Dejando de lado los alienígenas y otros delirios, miramos hacia la ciencia buscando respuestas reales. Gerhard Schwehm, director de las misiones planetarias de la Agencia Espacial Europea, explica para Público: “Lo más probable es que un asteroide penetrase en la atmósfera y explotase a una altura de unos 10 kilómetros. Las ondas de presión generadas por la explosión indican un objeto de entre 20 y 200 metros de diámetro, pero estas estimaciones dependen mucho de la velocidad y la densidad del material; este último dato es completamente desconocido porque no se encontró ningún resto en la zona”. Esta circunstancia se entiende si se tienen en cuenta eventos ocurridos sobre terrenos similares. En marzo de 1965, miles de testigos observaron cómo se volatilizaba un objeto más pequeño sobre Revelstoke, cerca de Calgary, Canadá. Dos semanas después de aquello, dos exploradores que cazaban castores encontraron restos sobre la nieve; las búsquedas realizadas en verano empleando helicópteros fueron inútiles: el deshielo había arrastrado los fragmentos que pudiesen quedar.

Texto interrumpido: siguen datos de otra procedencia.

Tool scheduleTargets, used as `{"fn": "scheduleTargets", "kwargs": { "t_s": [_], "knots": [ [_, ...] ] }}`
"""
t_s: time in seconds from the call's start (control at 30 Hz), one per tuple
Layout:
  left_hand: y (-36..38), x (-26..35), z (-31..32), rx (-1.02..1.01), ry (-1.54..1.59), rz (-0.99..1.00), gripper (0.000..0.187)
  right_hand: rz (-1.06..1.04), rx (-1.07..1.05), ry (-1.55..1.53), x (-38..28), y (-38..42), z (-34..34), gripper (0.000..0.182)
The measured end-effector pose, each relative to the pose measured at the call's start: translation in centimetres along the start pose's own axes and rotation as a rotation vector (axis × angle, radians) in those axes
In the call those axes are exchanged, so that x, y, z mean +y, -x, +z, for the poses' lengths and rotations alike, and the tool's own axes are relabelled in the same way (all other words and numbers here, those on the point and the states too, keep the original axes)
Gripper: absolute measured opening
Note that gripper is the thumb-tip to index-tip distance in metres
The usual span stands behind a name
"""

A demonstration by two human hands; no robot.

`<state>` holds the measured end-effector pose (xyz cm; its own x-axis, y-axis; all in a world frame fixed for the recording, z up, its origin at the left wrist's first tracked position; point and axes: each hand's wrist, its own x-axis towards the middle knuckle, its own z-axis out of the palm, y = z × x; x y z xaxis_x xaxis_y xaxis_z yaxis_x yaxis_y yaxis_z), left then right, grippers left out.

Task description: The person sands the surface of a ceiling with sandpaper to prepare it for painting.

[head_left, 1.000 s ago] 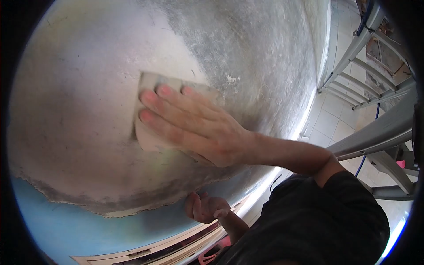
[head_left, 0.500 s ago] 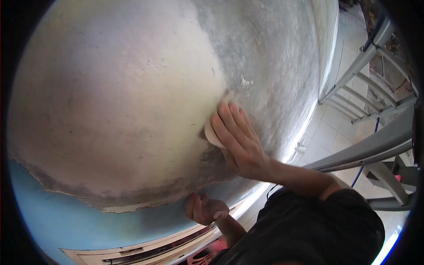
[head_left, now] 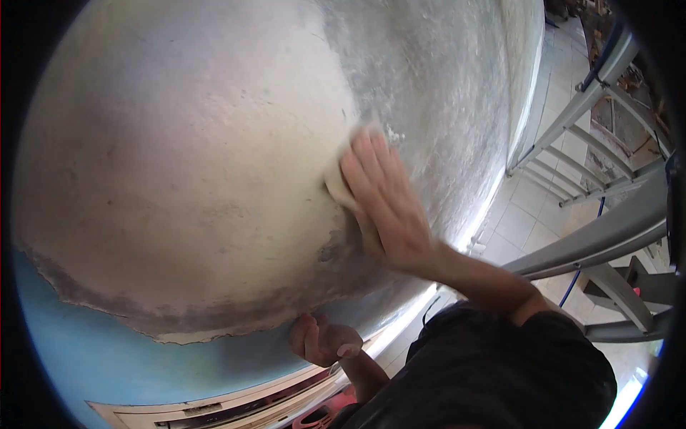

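My right hand (head_left: 386, 196) presses a pale beige pad (head_left: 337, 187), which looks like folded sandpaper, against the wall, fingers extended over it. The pad lies at the border between a smooth cream patch (head_left: 214, 143) and a grey cement-like area (head_left: 421, 71). Most of it is hidden under the fingers, and the hand is slightly blurred. Lower in the view, my left hand (head_left: 327, 342) is beside the blue painted part of the wall (head_left: 128, 350), near the patch's ragged edge. Its fingers are loosely curled, with the thumb apart and nothing visible in it.
A grey metal ladder-like frame (head_left: 607, 243) stands at the right over a tiled floor (head_left: 518, 222). Along the bottom runs a cream wooden frame (head_left: 214, 400) with dark gaps. A pink-red plastic object (head_left: 318, 416) is partly hidden by my black shirt (head_left: 500, 365).
My right hand and the pad have moved a little up in the view along the wall. My left hand has shifted slightly left, and the whole view has moved slightly.
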<state>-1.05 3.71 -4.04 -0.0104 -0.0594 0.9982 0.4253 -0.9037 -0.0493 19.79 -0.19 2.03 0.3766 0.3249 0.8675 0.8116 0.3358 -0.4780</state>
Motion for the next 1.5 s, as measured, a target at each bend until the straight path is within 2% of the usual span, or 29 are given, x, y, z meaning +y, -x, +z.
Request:
{"fn": "scheduleTargets", "kwargs": {
  "t_s": [0.1, 0.2, 0.3, 0.4, 0.5, 0.57, 0.7, 0.83, 0.93, 1.03, 1.23, 1.33, 1.4, 1.5],
  "knots": [
    [-0.1, 0.3, -0.1, -0.026, -0.010, -0.004, 0.054, -0.055, 0.143, 0.037, 0.2, -3.8, 0.0, 0.050],
    [-0.1, -0.2, 0.0, -0.014, 0.008, 0.040, 0.053, 0.066, -0.021, 0.005, -0.8, 0.6, 0.0, 0.050],
    [-0.1, -0.3, 0.5, 0.011, 0.024, 0.049, 0.052, 0.017, -0.084, 0.038, -0.4, 4.6, 1.2, 0.052],
    [-0.3, 0.0, 0.2, -0.027, 0.015, 0.037, 0.052, -0.016, 0.017, 0.043, 0.8, -0.5, -0.6, 0.051],
    [-0.1, 0.1, -0.1, -0.035, 0.007, 0.030, 0.052, 0.050, 0.060, -0.025, 0.0, -1.0, -0.2, 0.046],
    [0.3, -0.4, 0.2, -0.008, 0.021, 0.030, 0.051, 0.050, -0.047, -0.068, -1.3, 3.5, 1.2, 0.049],
    [0.3, -0.4, 0.2, -0.009, 0.032, 0.037, 0.051, -0.069, -0.149, -0.007, -0.5, 3.7, 1.2, 0.051],
    [-0.4, 0.0, 0.5, -0.020, 0.033, 0.055, 0.052, -0.028, 0.063, -0.058, -1.9, -0.9, 1.1, 0.050],
    [-0.1, -0.3, 0.3, -0.029, 0.036, 0.045, 0.052, -0.011, -0.091, -0.063, -2.1, 3.2, 1.6, 0.048],
    [-0.2, -0.2, 0.4, -0.044, 0.020, 0.056, 0.052, -0.088, -0.139, 0.002, -1.5, 4.2, 1.3, 0.047],
    [-0.3, 0.0, 0.2, -0.058, -0.009, 0.043, 0.051, -0.089, -0.060, 0.022, -1.4, 1.9, 1.2, 0.049],
    [-0.2, 0.0, 0.2, -0.054, 0.002, 0.036, 0.050, -0.018, -0.101, -0.010, -1.0, 5.9, 2.0, 0.050],
    [-0.1, -0.3, 0.3, -0.031, -0.005, 0.054, 0.050, -0.019, -0.061, -0.026, -1.1, 5.6, 2.5, 0.051],
    [0.3, -0.1, 0.2, -0.013, -0.024, 0.025, 0.050, -0.032, -0.009, -0.041, -2.4, 1.7, 2.2, 0.050]
  ]
}}
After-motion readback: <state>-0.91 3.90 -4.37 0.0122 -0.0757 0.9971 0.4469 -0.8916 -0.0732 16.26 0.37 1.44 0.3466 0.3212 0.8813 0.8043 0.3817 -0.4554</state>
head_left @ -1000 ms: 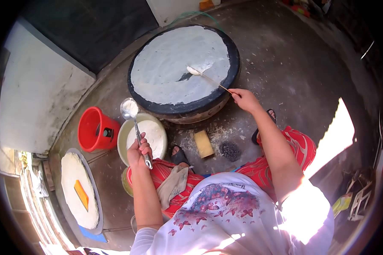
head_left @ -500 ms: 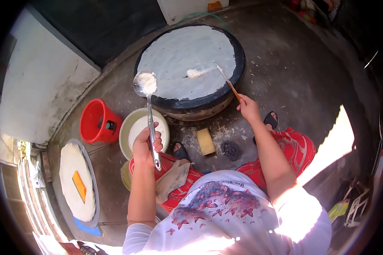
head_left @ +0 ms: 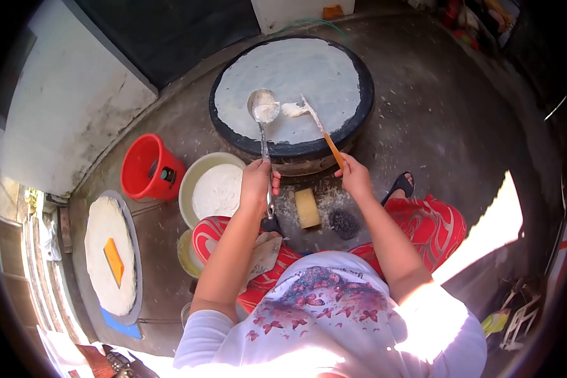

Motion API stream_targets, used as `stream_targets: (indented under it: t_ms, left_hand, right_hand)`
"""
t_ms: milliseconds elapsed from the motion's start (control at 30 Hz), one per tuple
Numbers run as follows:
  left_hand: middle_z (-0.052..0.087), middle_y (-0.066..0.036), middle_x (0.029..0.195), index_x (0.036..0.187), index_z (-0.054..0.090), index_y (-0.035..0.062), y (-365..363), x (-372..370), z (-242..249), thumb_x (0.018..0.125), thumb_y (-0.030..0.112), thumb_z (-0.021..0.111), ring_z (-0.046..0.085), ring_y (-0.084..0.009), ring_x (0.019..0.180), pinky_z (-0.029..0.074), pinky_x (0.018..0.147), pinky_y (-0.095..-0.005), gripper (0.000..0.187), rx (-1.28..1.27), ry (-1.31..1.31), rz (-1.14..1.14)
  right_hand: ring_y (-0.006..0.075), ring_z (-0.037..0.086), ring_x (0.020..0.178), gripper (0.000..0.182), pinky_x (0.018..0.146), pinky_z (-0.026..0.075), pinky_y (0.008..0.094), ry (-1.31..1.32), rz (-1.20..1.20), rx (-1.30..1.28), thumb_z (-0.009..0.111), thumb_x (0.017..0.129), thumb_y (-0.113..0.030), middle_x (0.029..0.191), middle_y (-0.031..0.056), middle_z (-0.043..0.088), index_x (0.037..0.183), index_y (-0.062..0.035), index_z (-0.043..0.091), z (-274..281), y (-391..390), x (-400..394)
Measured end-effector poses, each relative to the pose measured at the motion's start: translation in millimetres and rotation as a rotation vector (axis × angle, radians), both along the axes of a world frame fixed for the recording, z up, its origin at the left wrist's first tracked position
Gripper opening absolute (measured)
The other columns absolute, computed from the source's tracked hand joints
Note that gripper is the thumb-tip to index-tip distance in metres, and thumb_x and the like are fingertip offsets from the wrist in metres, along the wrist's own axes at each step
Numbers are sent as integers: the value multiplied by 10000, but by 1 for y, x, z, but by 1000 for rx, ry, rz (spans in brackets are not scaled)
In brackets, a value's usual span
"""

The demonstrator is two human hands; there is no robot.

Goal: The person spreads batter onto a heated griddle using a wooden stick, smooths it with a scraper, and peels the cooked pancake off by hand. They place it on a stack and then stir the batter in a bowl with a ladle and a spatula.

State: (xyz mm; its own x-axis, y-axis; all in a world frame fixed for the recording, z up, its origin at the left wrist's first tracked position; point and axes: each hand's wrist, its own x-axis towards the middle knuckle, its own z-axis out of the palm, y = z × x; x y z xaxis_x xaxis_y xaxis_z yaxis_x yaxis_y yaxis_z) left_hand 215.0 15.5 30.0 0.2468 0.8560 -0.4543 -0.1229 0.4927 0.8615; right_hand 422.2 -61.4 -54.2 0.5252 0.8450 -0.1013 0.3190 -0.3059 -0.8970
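Observation:
A large round black griddle stands in front of me, its top coated with a thin sheet of pale batter. My left hand is wrapped round the handle of a metal ladle, whose bowl holds white batter over the griddle's near part. Closed on an orange-brown handle, my right hand grips a narrow spatula with batter along its blade. The blade's tip is at a small lump of batter, just right of the ladle bowl.
A pale basin of white batter and a red bucket stand left of my knees. Below the griddle lie a yellow block and a dark scouring pad. Farther left, a stack of flatbreads carries an orange scraper.
My left hand has carried the ladle right and forward over the griddle, beside the batter lump. My right hand has shifted left, bringing the spatula tip to that lump.

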Motion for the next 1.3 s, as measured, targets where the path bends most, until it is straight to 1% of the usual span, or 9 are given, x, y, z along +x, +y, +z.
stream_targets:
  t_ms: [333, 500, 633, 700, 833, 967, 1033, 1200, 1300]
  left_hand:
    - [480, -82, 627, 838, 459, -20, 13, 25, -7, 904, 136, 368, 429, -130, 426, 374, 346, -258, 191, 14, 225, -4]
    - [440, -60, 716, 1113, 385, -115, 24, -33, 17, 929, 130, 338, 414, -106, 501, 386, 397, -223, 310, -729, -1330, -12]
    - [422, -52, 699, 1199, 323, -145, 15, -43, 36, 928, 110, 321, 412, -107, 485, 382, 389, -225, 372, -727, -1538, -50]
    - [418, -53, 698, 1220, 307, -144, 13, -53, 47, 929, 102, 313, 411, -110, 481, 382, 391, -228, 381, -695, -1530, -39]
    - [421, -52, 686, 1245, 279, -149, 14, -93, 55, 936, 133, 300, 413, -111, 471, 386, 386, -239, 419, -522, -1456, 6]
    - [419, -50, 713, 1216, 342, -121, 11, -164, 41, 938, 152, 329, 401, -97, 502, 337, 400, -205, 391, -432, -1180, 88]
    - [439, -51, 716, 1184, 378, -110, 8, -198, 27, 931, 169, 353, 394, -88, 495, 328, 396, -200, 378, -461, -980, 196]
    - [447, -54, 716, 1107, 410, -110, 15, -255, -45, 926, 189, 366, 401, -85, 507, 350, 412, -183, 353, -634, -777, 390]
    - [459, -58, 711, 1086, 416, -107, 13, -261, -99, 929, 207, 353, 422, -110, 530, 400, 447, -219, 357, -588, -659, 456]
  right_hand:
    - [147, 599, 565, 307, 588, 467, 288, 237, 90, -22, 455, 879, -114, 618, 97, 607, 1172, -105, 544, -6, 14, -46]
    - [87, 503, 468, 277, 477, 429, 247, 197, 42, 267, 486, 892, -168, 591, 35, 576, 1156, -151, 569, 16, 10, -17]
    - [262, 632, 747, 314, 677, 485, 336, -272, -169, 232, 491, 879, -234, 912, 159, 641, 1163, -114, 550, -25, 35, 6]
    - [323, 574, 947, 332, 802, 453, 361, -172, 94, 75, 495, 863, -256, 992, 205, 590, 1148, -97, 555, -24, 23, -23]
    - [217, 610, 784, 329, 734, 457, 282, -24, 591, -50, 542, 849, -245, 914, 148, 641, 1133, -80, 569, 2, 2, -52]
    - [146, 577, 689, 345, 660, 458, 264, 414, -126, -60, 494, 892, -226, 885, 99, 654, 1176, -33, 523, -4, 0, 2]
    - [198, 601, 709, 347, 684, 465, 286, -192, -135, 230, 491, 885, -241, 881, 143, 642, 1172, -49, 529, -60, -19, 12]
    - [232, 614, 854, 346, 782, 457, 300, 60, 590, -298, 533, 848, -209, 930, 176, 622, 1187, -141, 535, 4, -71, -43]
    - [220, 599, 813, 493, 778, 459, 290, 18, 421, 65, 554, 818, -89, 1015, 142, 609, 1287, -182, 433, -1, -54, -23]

Se han propuesto ideas interesantes para intentar comprender más de lo ocurrido en Tunguska. Un grupo investigador de la Universidad de Bolonia, en Italia, está convencido, tras repetidas excursiones a la zona, de que el cercano lago Cheko es en realidad un cráter producido por un fragmento del objeto que salió despedido tras la explosión. A finales del año pasado, un equipo de los Sandia National Laboratories, en los EUU, informó de que sus simulaciones realizadas empleando los superordenadores del centro confirmaban que podía haber sido un objeto mucho más pequeño y muestran que la energía de la explosión (que vería reducida su cifra a 5 megatones de los 10 ó 20 aceptados previamente) fue dirigida hacia el suelo en una enorme bola de fuego. Mark Boslough, investigador principal de este último equipo, comenta: “soy escéptico acerca de la idea de que un fragmento impactase sobre el suelo y crease un cráter. Tampoco estoy dispuesto a descartar la posibilidad. Suponiendo que el asteroide consistiese en un manto exterior blando y tuviese un núcleo muy duro y denso, o tuviese una parte que estuviese orientada para penetrar la atmósfera en una configuración aerodinámica… no puedo decir que sea imposible, porque no tenemos conocimiento acerca de la estructura del objeto”.
Lo que podamos averiguar sobre aquella mañana de junio vendrá de la mano de nuevas simulaciones y análisis sobre el terreno; no esperen restos de ningún platillo volante a estas alturas.